Work request » Return each line of the listing below, unchanged, and omit the images.

Source data »
==================================================

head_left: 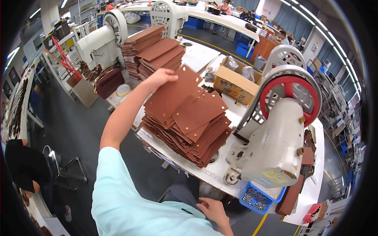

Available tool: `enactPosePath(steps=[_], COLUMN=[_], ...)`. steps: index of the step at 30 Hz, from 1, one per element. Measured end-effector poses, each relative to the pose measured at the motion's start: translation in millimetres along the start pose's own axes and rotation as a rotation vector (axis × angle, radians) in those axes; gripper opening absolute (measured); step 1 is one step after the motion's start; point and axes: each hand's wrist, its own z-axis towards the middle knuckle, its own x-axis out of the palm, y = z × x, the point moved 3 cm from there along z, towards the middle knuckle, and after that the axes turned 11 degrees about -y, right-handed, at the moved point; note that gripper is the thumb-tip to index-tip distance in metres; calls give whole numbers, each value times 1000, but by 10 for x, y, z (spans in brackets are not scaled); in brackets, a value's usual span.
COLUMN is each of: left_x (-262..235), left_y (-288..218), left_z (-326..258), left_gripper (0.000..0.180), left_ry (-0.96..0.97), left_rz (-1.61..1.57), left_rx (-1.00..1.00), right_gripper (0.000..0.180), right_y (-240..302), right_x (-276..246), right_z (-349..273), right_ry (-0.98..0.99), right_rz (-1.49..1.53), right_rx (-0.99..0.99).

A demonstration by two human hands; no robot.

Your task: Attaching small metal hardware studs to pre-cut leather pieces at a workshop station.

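My left hand is closed on the far edge of a brown leather panel with small brass-coloured snaps. The panel lies over the far side of a tall, uneven pile of similar panels on the white table. Behind that pile stand neat stacks of plain brown panels. Down by my lap, my right hand rests with loosely bent, parted fingers and nothing in it. A blue tray of small metal parts sits nearest to it, below the white press machine with its red wheel.
A cardboard box with plastic bags stands behind the pile. At the table's left lie a tape roll and a dark red bag. Another white machine stands far left. A person in black sits at left beside a stool.
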Motion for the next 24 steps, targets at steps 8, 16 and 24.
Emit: enactPosePath(steps=[8, 16, 24], left_x=[294, 618, 2304], left_y=[247, 340, 1423], left_z=[-320, -1903, -3526], left_gripper=[46, 25, 25], left_ry=[-251, -341, 642], left_rz=[875, 361, 522], left_rx=[526, 536, 344], right_gripper=[34, 11, 99], right_y=[-558, -1037, -2235], right_x=[-265, -1910, -3012], right_z=[-673, -1220, -1423], right_ry=[-256, -1332, -1203], right_rz=[32, -173, -611], right_rx=[237, 152, 690])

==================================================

Exercise response »
head_left: 

Available tool: `enactPosePath(steps=[_], COLUMN=[_], ...)`. steps: index of the step at 30 Hz, from 1, one per element. Measured end-effector poses, each relative to the pose measured at the motion's start: translation in millimetres along the start pose's own axes and rotation as a rotation vector (axis × angle, radians) in those axes; gripper opening absolute (measured); step 1 is one step after the motion's start; point and axes: each hand's wrist, its own z-axis towards the middle knuckle, its own x-axis out of the palm, y = z × x, the point moved 3 cm from there along z, towards the middle knuckle, and after that the axes turned 11 degrees about -y, right-handed, at the moved point; note that gripper is the thumb-tip to index-tip distance in metres; calls give whole numbers, each value times 1000, but by 10 for x, y, z (spans in brackets are not scaled); in brackets, a value's usual span.
COLUMN is each of: left_x (-262..235), left_y (-288..218), left_z (-326..258), left_gripper (0.000..0.180), left_ry (-0.96..0.97), left_rz (-1.61..1.57), left_rx (-1.00..1.00), right_gripper (0.000..0.180), right_y (-240..302), right_x (-276..246), right_z (-349..273), right_ry (-0.98..0.99), right_rz (-1.49..1.53), right_rx (-0.99..0.99).

A demonstration by two human hands; no robot.

Your task: Attaching small metal hardware studs to pre-cut leather pieces at a workshop station.

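My left hand is closed on the far edge of a brown leather panel with small brass-coloured snaps. The panel lies over the far side of a tall, uneven pile of similar panels on the white table. Behind that pile stand neat stacks of plain brown panels. Down by my lap, my right hand rests with loosely bent, parted fingers and nothing in it. A blue tray of small metal parts sits nearest to it, below the white press machine with its red wheel.
A cardboard box with plastic bags stands behind the pile. At the table's left lie a tape roll and a dark red bag. Another white machine stands far left. A person in black sits at left beside a stool.
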Motion for the next 24 steps, targets at steps 8, 16 and 24.
Emit: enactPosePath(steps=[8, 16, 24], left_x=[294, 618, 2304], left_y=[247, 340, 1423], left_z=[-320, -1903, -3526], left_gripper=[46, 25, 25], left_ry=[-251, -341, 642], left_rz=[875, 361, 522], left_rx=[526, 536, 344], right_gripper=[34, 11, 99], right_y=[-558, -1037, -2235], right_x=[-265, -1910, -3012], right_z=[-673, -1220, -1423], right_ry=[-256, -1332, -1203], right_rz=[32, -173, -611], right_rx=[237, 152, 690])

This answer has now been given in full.